ところが、その魅力はやはり絶大というか、業界の評判も良かったところから、ついにはアルバム企画にまで発展し、そして出来上がったのが本日ご紹介の1枚というわけです。
A-1 Alfei
A-2 More Than A Dream
A-3 A House Is Not A Home
A-4 How Can You Believe
A-5 Never My Love ~ Ask The Lonly
B-1 Ruby
B-2 Which Way The Wind
B-3 Bye Bye World
B-4 Grazing In The Grass
全体の作りはスティーヴィー・ワンダー自らが演奏するハーモニカ、キーボード、そしてドラムスや打楽器をメインにしつつも、ゴージャスなオーケストラも配置された、まさにモータウンサウンドの秘密が解き明かされるような雰囲気で、実にたまりません。
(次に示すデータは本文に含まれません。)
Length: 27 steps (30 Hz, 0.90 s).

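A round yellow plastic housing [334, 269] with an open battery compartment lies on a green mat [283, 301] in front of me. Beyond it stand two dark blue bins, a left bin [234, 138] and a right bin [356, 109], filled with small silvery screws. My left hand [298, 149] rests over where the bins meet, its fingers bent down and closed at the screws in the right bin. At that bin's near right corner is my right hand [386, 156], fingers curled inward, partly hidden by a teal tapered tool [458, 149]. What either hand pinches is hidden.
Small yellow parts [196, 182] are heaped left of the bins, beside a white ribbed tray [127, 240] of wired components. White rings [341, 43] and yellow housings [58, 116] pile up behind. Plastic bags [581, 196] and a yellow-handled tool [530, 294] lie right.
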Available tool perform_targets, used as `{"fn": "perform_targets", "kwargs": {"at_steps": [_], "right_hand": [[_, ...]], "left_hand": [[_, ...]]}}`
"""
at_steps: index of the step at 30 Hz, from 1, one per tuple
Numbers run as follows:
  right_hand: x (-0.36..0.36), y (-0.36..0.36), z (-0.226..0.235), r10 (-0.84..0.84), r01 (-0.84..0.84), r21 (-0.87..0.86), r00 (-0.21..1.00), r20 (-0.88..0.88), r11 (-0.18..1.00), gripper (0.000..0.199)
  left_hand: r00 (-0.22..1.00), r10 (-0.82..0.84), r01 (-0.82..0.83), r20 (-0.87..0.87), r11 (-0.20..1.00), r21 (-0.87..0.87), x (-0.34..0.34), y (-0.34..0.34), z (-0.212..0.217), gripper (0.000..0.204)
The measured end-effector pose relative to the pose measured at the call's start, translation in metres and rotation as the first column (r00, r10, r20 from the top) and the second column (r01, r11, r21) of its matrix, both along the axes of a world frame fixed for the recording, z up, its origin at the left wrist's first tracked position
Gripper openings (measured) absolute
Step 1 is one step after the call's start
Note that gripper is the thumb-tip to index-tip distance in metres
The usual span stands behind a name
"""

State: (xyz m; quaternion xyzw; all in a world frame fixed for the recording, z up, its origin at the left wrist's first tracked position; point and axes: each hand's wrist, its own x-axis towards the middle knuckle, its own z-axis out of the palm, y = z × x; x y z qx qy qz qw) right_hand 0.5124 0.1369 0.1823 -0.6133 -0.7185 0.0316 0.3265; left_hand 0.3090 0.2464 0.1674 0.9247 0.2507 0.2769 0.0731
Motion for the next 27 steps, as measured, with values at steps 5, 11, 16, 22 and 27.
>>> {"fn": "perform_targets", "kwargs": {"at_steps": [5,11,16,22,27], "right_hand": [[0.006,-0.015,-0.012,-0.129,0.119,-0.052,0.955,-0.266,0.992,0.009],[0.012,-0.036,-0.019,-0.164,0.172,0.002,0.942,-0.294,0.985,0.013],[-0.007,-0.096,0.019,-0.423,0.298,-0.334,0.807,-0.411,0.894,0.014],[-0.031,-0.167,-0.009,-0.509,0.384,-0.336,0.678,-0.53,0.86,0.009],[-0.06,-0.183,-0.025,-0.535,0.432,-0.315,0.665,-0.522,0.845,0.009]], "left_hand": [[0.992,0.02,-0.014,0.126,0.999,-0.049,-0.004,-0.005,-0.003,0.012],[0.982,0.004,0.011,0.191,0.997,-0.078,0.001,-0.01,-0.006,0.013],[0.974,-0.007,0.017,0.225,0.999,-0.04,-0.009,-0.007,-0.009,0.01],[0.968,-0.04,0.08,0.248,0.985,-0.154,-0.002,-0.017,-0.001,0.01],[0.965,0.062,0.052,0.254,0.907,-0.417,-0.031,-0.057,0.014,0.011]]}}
そしてやっばりスティーヴィー・ワンダーのハーモニカの魅力は絶大です!
それは今日まで、数多くのヒット曲でも立派に実証されているとおり、独得の泣きメロフェイクとブレスの妙が、私の最も好むところでしたから、このアルバムの存在を知った時には本当にワクワクして即ゲット♪♪~♪ 連日連夜、聴きまくり、カセットにコピーして車の中でも鳴らしまくっていたほどです。
とにかく前述した「Alfei」の雰囲気の良さ、豪華絢爛なオーケストラをバックに、せつせつとメロディをフェイクしていくハーモニカは、まさに「スティーヴィー節」が全開です。
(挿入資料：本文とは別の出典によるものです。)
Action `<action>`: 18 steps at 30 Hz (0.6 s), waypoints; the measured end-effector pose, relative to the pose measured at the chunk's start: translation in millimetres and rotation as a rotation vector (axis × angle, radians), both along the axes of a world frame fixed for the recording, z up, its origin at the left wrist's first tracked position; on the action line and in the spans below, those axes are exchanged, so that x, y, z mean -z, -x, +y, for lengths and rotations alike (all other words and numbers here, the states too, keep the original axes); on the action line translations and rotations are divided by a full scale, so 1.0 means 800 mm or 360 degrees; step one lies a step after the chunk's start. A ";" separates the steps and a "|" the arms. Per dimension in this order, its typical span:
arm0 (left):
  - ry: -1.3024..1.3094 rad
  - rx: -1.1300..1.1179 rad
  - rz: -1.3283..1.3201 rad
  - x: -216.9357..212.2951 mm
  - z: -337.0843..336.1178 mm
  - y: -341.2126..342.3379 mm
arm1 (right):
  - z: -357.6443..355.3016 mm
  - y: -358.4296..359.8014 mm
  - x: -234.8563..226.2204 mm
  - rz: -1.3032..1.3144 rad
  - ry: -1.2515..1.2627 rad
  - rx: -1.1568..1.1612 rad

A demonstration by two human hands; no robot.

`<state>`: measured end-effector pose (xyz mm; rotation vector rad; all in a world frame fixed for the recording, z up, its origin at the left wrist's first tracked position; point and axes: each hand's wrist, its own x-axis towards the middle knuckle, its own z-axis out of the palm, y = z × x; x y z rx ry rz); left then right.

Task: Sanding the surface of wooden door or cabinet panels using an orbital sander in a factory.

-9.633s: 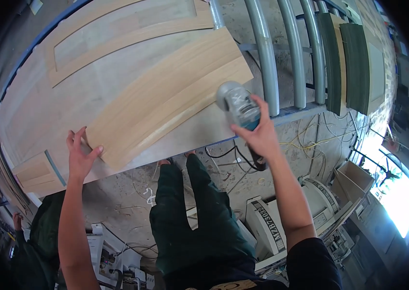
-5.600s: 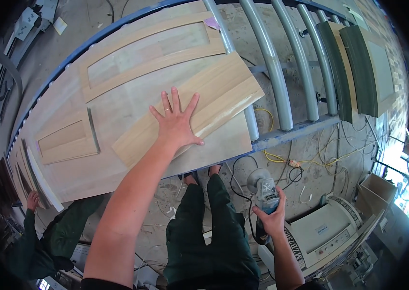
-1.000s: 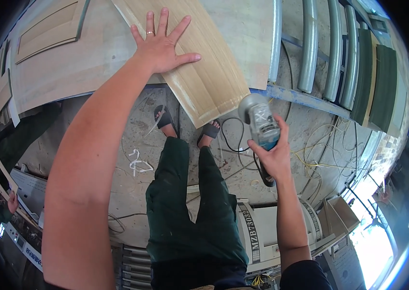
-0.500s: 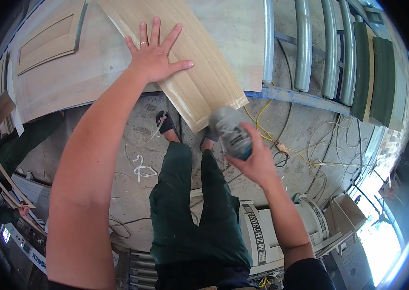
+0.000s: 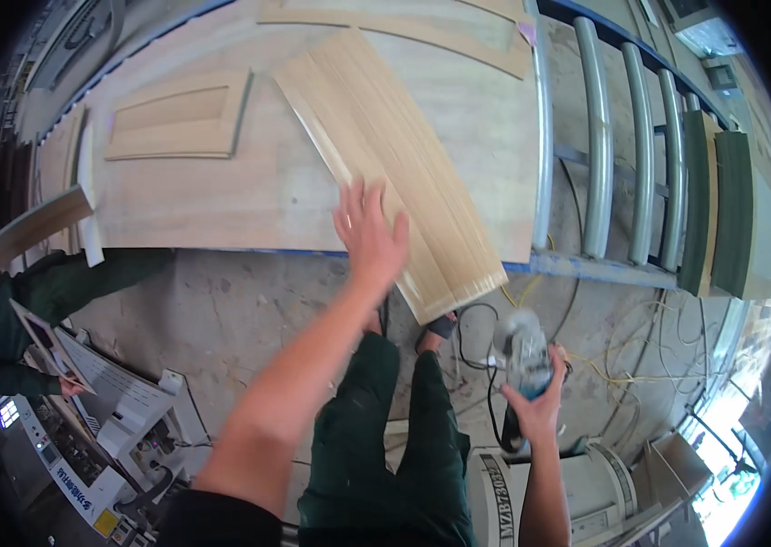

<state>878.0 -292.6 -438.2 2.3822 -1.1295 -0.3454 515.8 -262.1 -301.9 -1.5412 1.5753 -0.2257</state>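
While the left hand (image 5: 369, 239) lies with fingers spread flat on the pale wooden panel (image 5: 395, 164), which extends beyond the fingertips across the workbench (image 5: 221, 196), the right hand (image 5: 536, 401) curls its fingers around a handheld sander (image 5: 518, 351).

The left hand (image 5: 369, 239) is motion-blurred, its fingers smeared over the pale wooden panel (image 5: 395, 173). The power tool (image 5: 520, 351) in the right hand (image 5: 536, 401) is blurred too, its working face unreadable. The bench (image 5: 221, 196) runs off the top edge.
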 end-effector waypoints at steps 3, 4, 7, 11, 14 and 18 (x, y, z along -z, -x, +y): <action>0.0126 -0.0791 0.0686 -0.002 0.053 0.088 | 0.039 0.013 -0.018 -0.0049 -0.0183 0.0058; 0.0112 -0.1116 0.0911 0.004 0.060 0.100 | 0.052 0.008 -0.024 -0.0039 -0.0241 0.0094; 0.0074 -0.1606 0.1417 -0.017 0.021 0.116 | 0.096 0.030 -0.020 -0.0018 -0.0282 0.0192; 0.0426 -0.1727 0.1794 -0.022 0.004 0.112 | 0.119 0.014 -0.035 -0.0061 -0.0367 0.0329; -0.0080 -0.1660 0.1240 -0.044 0.023 0.107 | 0.132 0.021 -0.034 -0.0056 -0.0315 0.0368; 0.0047 -0.1424 0.1024 -0.050 0.111 0.082 | 0.132 0.023 -0.032 -0.0030 -0.0325 0.0434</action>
また続く「More Than A Dream」は、やはりメロディ展開やコード進行がモロに「スティーヴィー節」という、作者会心のオリジナル曲で、そのアップテンポの展開にシビレが止まらないほどです♪♪~♪ ボサロックのソウルジャズ的解釈が最高潮の中を、スティーヴィー・ワンダーのハーモニカが自在に歌いまくっていますよ。
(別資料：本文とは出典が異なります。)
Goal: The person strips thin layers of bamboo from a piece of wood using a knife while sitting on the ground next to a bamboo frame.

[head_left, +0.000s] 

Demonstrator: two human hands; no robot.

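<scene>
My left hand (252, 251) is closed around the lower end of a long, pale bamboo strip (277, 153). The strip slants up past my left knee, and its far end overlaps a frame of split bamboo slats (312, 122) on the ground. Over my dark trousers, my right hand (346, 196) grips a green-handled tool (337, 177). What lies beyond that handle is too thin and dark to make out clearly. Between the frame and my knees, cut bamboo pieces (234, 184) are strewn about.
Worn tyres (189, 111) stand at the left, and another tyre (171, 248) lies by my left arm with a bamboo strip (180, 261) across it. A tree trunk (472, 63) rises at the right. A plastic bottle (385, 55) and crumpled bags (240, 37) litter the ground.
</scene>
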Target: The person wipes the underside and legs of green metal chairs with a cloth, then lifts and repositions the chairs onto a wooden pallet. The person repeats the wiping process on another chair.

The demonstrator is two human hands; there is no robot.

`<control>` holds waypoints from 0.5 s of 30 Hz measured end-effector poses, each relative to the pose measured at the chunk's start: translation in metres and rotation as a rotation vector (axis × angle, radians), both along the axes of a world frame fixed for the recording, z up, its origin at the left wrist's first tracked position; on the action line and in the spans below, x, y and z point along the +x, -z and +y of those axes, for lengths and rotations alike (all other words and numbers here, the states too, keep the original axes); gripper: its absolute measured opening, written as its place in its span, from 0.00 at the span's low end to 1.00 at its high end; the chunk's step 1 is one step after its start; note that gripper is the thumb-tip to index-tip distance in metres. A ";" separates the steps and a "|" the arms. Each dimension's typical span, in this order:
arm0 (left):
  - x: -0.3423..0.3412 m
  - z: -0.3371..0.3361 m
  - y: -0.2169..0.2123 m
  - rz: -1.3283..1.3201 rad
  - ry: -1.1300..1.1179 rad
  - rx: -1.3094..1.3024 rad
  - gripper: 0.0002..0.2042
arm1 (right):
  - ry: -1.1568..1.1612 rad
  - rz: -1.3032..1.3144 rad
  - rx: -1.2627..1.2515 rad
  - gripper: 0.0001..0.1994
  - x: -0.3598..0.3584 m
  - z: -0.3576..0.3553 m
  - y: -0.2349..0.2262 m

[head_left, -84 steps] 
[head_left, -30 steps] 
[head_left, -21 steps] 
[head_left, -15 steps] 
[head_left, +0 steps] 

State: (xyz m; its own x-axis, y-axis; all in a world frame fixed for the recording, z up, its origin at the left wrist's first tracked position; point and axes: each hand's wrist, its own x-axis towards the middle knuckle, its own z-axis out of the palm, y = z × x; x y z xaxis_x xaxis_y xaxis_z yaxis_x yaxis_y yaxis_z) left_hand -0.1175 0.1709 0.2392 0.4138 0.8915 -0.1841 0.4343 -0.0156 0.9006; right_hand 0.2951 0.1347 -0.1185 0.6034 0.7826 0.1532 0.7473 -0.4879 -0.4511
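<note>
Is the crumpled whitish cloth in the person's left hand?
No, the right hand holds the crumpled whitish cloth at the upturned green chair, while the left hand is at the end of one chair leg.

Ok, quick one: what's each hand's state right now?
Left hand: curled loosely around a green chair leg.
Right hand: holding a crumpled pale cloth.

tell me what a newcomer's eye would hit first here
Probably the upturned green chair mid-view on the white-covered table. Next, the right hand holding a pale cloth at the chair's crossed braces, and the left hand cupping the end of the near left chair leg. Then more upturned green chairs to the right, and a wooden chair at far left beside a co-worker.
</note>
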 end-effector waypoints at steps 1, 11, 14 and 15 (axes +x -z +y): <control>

さらに3曲目の「A House Is Not A Home」は哀愁どっぷり路線♪♪~♪ このメロディと雰囲気がダイレクトに、我が国の昭和40年代映画やテレビドラマの劇伴音源へ影響していたのがミエミエの素晴らしさ♪♪~♪ サイケおやじにとっては、まさに青春の一幕が蘇ってくるスローな名曲名演になっています。
あぁ、このA面ド頭からの3連発で、このアルバムの価値は絶大というわけですが、しかしこのアルバムにはハーモニカだけではなく、スティーヴィー・ワンダーのキーボードを前面に出した演奏も入っていて、その決定版が「Which Way The Wind」です。
これはもちろんスティーヴィー・ワンダーの作曲によるものですが、そのメロディ展開からアレンジの細部に至るまで、まるっきり昭和歌謡曲♪♪~♪ 完全に辺見マリが歌っても違和感が無いという素晴らしさ♪♪~♪ 本当に歌詞が付けられてパクられたに違いないと確信されるはずです。「へぇ、やめてぇ~」ってな感じ♪♪~♪
あぁ、もう書いていて泣けてくるほどです!
そういうアレンジの妙も、このアルバムでは大きな魅力になっていて、例えばソフトロックの代表選手だったアソシエィションのヒット曲「Never My Love」とモータウンのドル箱グループのフォートップのヒット曲「Ask The Lonly」を合体させたメドレーが、本当に心地良い限り♪♪~♪ もちろんスティーヴィー・ワンダーのハーモニカも歌って、泣いての名演を聞かせています。
そのインストパートには、もちろんアドリブもきちんとありますが、それがまた非常に明快というか、気持良いのです。
機会があれば聴いていただきたい、としか締め括りには書けませんが、個人的には愛聴盤♪♪~♪ 復刻CDも出ていると思います。